Document Types
Understanding document classification and supported document types
Document Types
The Email Ingestion service automatically classifies incoming documents into specific types for appropriate processing and NetSuite record creation.
Supported Types
Vendor Bill
NetSuite Record: vendorbill
A vendor bill is an invoice FROM a vendor/supplier TO your company. You are the buyer receiving this invoice and will need to pay it.
Key Indicators:
- "Invoice" or "Bill" in header
- Your company listed as "Bill To" or "Ship To"
- Supplier/vendor letterhead and branding
- Payment terms (Net 30, Due on Receipt, etc.)

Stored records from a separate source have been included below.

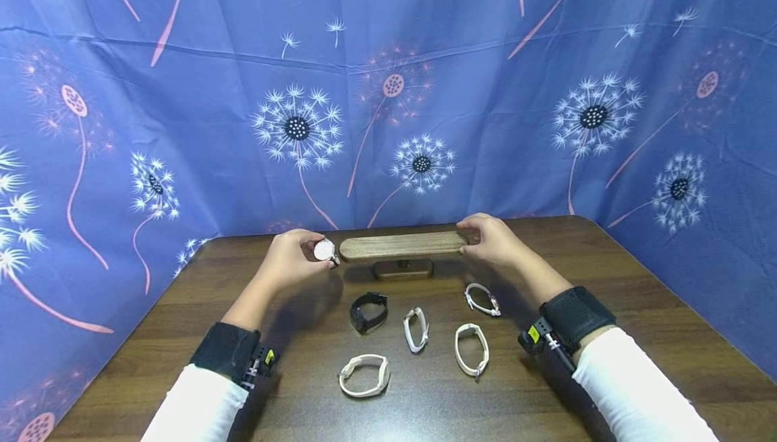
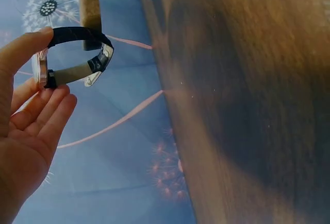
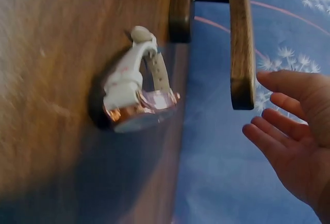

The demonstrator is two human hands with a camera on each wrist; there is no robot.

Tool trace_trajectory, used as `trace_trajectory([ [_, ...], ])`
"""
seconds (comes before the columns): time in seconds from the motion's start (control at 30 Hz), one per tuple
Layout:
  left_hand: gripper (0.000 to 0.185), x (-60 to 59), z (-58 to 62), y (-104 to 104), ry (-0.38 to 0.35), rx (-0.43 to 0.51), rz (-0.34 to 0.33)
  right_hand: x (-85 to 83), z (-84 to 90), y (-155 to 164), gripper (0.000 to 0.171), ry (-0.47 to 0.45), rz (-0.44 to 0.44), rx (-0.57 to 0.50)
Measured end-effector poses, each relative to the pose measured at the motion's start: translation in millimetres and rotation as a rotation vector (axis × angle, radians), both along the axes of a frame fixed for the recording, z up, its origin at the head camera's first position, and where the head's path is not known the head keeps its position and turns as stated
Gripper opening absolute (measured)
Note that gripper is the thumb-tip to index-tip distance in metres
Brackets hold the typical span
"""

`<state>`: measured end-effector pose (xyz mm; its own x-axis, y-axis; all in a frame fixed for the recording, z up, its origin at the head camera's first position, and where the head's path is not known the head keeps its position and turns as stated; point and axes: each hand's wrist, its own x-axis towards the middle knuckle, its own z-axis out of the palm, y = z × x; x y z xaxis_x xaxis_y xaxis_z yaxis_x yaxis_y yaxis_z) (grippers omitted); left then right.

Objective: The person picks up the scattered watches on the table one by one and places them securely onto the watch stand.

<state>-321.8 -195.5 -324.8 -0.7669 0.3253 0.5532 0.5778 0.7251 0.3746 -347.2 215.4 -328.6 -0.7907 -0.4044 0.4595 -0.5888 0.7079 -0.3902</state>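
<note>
My left hand (image 1: 290,258) pinches a wristwatch (image 1: 324,249) with a round white dial and a dark strap fastened in a loop. The watch is at the left end of a wooden watch stand's bar (image 1: 403,246). In the left wrist view the strap (image 2: 72,34) overlaps the bar's end (image 2: 91,7); whether they touch I cannot tell. At the bar's other end is my right hand (image 1: 494,243), fingers fairly straight and thumb apart. The right wrist view has its fingertips (image 3: 264,78) right beside the bar's end, perhaps touching it. The stand's base (image 1: 403,269) rests on the table.
Several watches lie in front of the stand: a black one (image 1: 368,312), a white one (image 1: 416,329), a white one with a rose-gold case (image 1: 483,299), and two cream ones (image 1: 364,376) (image 1: 471,350). A blue dandelion-print cloth (image 1: 485,91) hangs behind the wooden table (image 1: 291,347).
</note>
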Motion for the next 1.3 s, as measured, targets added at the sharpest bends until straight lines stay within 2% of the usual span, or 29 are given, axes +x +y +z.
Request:
trace_trajectory([
  [0.23, 0.048, -10.3, -6.4, 1.7, -0.068, 0.025, -0.038, -11.8, 4.1, -1.0, 0.041, -0.097, 0.033, 0.114],
  [0.37, 0.049, -15.3, -9.2, 3.6, -0.087, 0.018, -0.043, -13.9, 8.8, -4.9, 0.039, -0.091, 0.029, 0.187],
  [0.57, 0.049, -21.5, -10.4, 7.9, -0.1, 0.009, -0.052, -12.4, 13.9, -7.6, 0.037, -0.081, 0.042, 0.241],
  [0.87, 0.049, -24.4, -11.9, 15.0, -0.136, 0.01, -0.064, -9.8, 11.6, -5.5, 0.037, -0.087, 0.027, 0.241],
  [1.3, 0.052, -35.3, -13.2, 19.4, -0.203, 0.027, -0.082, -11.0, 7.1, -2.2, 0.037, -0.059, 0.038, 0.214],
])
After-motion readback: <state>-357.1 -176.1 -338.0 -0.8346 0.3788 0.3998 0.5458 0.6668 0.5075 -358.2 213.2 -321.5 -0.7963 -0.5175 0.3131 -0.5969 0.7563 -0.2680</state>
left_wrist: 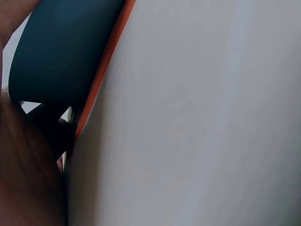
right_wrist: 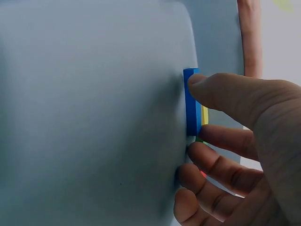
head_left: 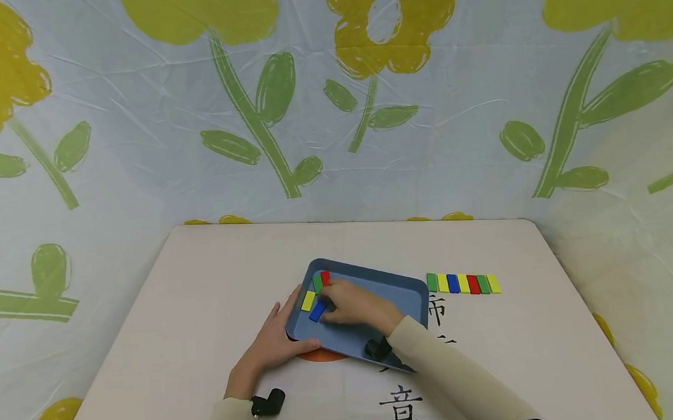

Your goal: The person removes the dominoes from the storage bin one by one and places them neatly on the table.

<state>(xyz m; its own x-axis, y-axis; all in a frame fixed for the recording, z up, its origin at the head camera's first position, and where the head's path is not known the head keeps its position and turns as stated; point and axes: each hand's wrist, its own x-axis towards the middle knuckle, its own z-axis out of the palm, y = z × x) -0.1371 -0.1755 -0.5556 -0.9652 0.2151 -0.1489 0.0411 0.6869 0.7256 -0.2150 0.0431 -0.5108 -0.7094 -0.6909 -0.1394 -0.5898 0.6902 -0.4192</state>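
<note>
One surface: a pale cloth-covered surface [head_left: 192, 324] with printed characters carries everything; a flowered sheet hangs behind it.
Tray: a single blue-grey tray [head_left: 397, 284] sits near the middle of the surface, over an orange patch that shows at its near edge.
Left hand: the left hand [head_left: 275, 344] rests at the tray's left rim, its straight fingers laid along the edge and the thumb along the near edge; they look relaxed rather than curled round it.
Right hand: the right hand [head_left: 355, 305] lies inside the tray, thumb and fingers [right_wrist: 221, 94] closed in a pinch on the blue block [right_wrist: 191, 101].
Blue block: it lies in the tray's left part, just beside the yellow block [head_left: 308, 300], with a green block [head_left: 317, 283] and a red block [head_left: 325, 278] a little farther back.
Blocks in the tray, counted: four that show — one blue, one yellow, one green, one red.
Row outside the tray: seven blocks [head_left: 463, 284] side by side to the right — two green, three yellow, one blue, one red.
Doing the step well: I judge the pinch is best kept on the block's long sides, lifting straight so that the neighbours do not shift, while the left hand steadies the tray.
</note>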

- Items or services you purchased
Extracted Fields:
| Field | Description | Required |
|---|---|---|
vendorName | Name of the vendor/supplier | Yes |
invoiceNumber | Vendor's invoice number | Yes |
invoiceDate | Date on the invoice | Yes |
dueDate | Payment due date | No |
poNumber | Related purchase order number | No |
subtotal | Amount before tax | Yes |
taxAmount | Tax amount | No |
total | Total amount due | Yes |
currency | Currency code (USD, EUR, etc.) | No |
lineItems | Individual line items | No |
Line Item Fields:
interface VendorBillLineItem {
itemName: string;
description?: string;
quantity: number;
rate: number;
amount: number;
taxCode?: string;
}Customer Invoice
NetSuite Record: invoice
A customer invoice is an invoice FROM your company TO a customer. You are the seller billing the customer.
Key Indicators:
- Your company logo and letterhead
- Customer name in "Bill To" section
- Your terms and conditions
- Your bank details for payment
Extracted Fields:
| Field | Description | Required |
|---|---|---|
customerName | Name of the customer | Yes |
invoiceNumber | Your invoice number | Yes |
invoiceDate | Date you issued the invoice | Yes |
dueDate | When payment is expected | No |
subtotal | Amount before tax | Yes |
taxAmount | Tax charged | No |
total | Total amount billed | Yes |
lineItems | Products/services sold | No |
Purchase Order
NetSuite Record: purchaseorder
A purchase order is a request to purchase goods or services. This is NOT an invoice - it's created before the purchase is fulfilled.
Key Indicators:
- "Purchase Order" or "PO" prominently displayed
- PO number (e.g., "PO-2024-001")
- Delivery/shipping instructions
- No payment terms (yet)
- Status indicators (Draft, Pending, Approved)
Extracted Fields:
| Field | Description | Required |
|---|---|---|
poNumber | Purchase order number | Yes |
vendorName | Vendor to order from | Yes |
orderDate | Date PO was created | Yes |
expectedDate | Expected delivery date | No |
shipToAddress | Delivery address | No |
subtotal | Order subtotal | Yes |
total | Order total | Yes |
lineItems | Items being ordered | Yes |
Expense Report
NetSuite Record: expensereport
An expense report is a collection of receipts and expenses submitted by an employee for reimbursement.
Key Indicators:
- Multiple receipts or transactions
- Employee name and department
- Expense categories (Travel, Meals, Office Supplies)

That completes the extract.